GOAL OF THE EXERCISE: Copy out the listing that follows, exact in every word, and skip the images.
*** Block opens ***
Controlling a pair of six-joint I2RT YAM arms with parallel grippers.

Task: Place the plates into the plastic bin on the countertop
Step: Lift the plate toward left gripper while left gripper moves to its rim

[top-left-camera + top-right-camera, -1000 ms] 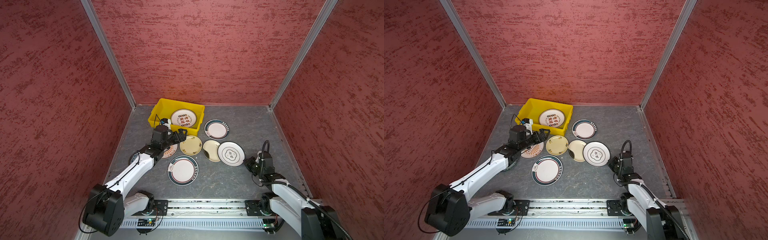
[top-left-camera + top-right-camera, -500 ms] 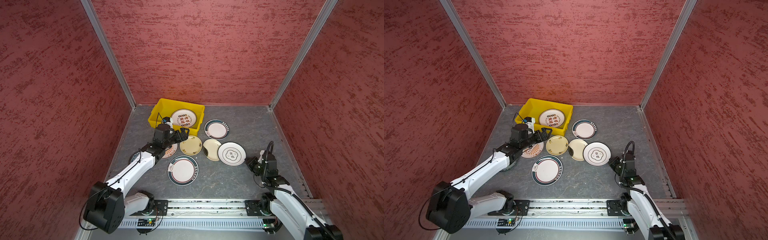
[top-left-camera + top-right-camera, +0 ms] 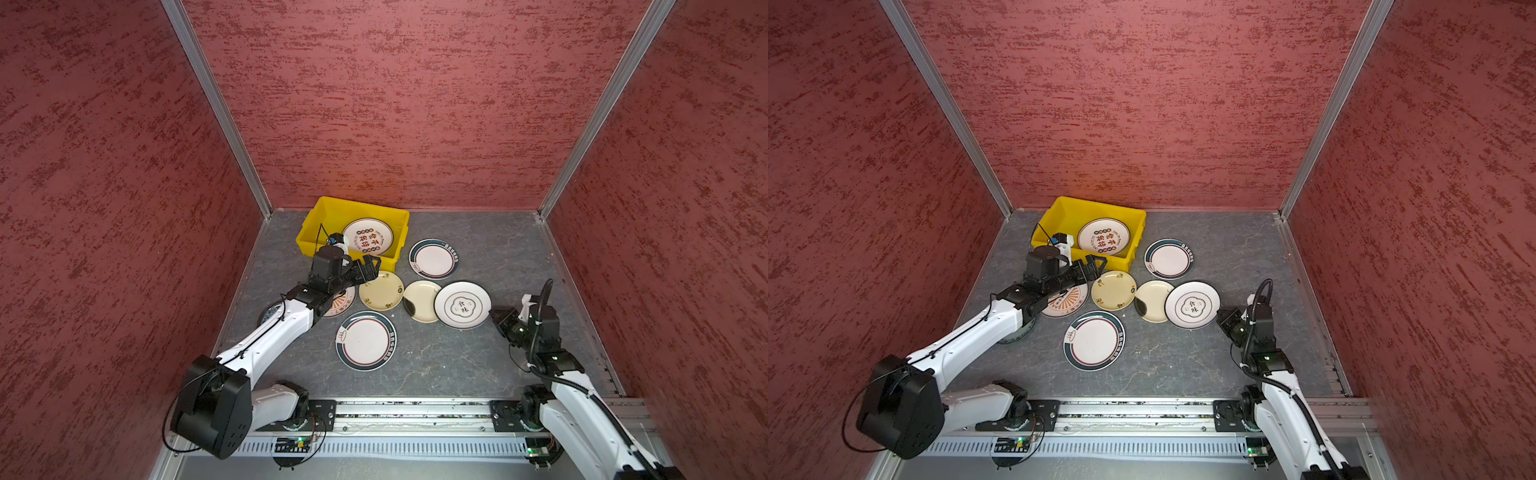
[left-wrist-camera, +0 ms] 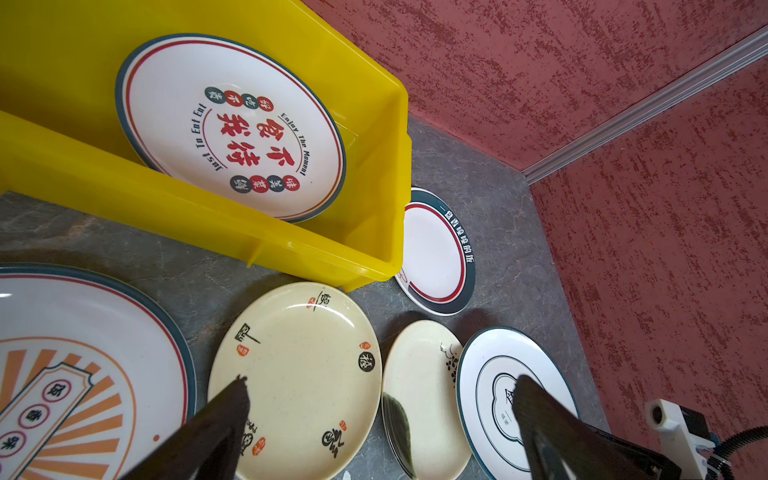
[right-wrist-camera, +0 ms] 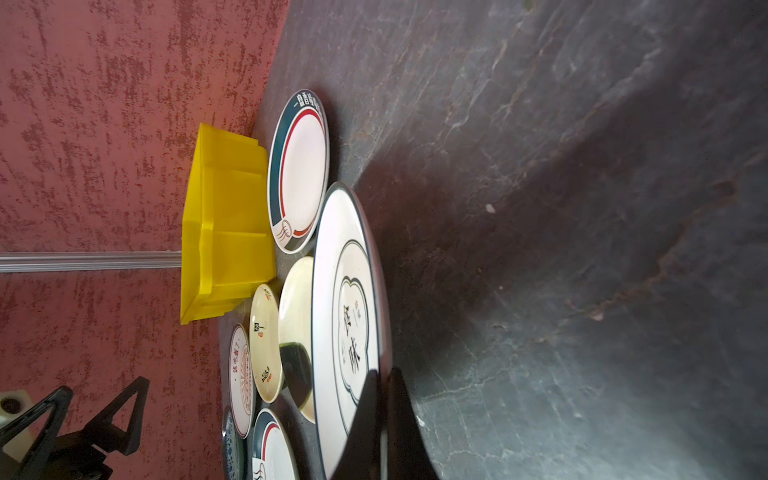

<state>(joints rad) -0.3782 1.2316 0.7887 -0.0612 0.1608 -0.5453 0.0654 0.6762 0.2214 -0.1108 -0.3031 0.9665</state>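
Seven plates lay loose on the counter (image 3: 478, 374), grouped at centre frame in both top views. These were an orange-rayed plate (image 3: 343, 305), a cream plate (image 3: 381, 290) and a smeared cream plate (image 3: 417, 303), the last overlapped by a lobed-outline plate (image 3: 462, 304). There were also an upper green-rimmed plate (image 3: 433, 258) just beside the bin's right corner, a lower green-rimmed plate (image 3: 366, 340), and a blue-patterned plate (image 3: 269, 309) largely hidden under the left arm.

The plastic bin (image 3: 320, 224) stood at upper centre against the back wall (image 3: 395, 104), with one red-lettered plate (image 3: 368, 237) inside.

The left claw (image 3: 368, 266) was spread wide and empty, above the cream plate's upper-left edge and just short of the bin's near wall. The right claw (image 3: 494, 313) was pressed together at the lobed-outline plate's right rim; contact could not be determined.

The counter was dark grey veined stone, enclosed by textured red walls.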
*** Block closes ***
RESULT OF THIS EXERCISE:
Controlling a pair of six-joint I2RT YAM arms with parallel grippers.

Task: Place the plates into the plastic bin on the countertop
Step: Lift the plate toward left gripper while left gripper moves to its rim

[top-left-camera + top-right-camera, -1000 ms] 
[top-left-camera + top-right-camera, -500 ms] 
[top-left-camera + top-right-camera, +0 ms] 
[left-wrist-camera, +0 ms] 
[right-wrist-camera, +0 ms] 

<state>(joints rad) -0.3782 1.2316 0.7887 -0.0612 0.1608 -0.5453 0.0654 0.6762 0.2214 -0.1108 -0.3031 0.9665</state>
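Seven plates lay loose on the counter (image 3: 478, 374), grouped at centre frame in both top views. These were an orange-rayed plate (image 3: 343, 305), a cream plate (image 3: 381, 290) and a smeared cream plate (image 3: 417, 303), the last overlapped by a lobed-outline plate (image 3: 462, 304). There were also an upper green-rimmed plate (image 3: 433, 258) just beside the bin's right corner, a lower green-rimmed plate (image 3: 366, 340), and a blue-patterned plate (image 3: 269, 309) largely hidden under the left arm.

The plastic bin (image 3: 320, 224) stood at upper centre against the back wall (image 3: 395, 104), with one red-lettered plate (image 3: 368, 237) inside.

The left claw (image 3: 368, 266) was spread wide and empty, above the cream plate's upper-left edge and just short of the bin's near wall. The right claw (image 3: 494, 313) was pressed together at the lobed-outline plate's right rim; contact could not be determined.

The counter was dark grey veined stone, enclosed by textured red walls.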

The required output is complete.